DATASET SECTION -
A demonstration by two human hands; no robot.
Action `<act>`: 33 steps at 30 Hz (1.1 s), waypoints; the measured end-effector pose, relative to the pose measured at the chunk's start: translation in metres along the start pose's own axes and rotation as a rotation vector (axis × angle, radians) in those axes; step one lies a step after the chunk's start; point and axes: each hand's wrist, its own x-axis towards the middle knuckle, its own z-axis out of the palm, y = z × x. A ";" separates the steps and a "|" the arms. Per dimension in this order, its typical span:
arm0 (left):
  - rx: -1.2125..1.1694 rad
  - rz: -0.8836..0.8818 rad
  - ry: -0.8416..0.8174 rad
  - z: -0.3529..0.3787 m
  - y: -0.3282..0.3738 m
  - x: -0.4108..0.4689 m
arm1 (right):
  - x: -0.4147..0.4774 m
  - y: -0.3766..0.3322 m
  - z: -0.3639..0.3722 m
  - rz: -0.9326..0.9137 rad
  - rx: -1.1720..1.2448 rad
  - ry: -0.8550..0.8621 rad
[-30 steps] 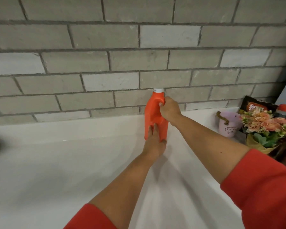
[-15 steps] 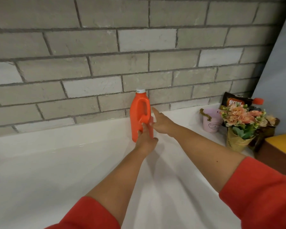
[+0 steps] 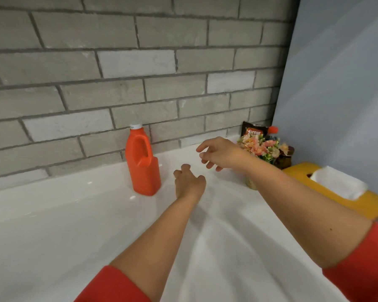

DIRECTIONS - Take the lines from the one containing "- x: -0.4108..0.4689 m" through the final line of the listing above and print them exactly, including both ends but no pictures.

WRITTEN SOLUTION -
  - x: -0.4108..0.4689 m
arm1 (right):
  - x: -0.4147..0.4774 m
  - y: -0.3766..0.3322 m
  - z: -0.3639..0.3722 m
  - rz: -0.9326..0.9137 rad
  - rx: -1.1720..1.2448 rad
  - ry: -0.8550..0.8621 rad
[-30 steps] 
[-15 steps] 
[+0 steps] 

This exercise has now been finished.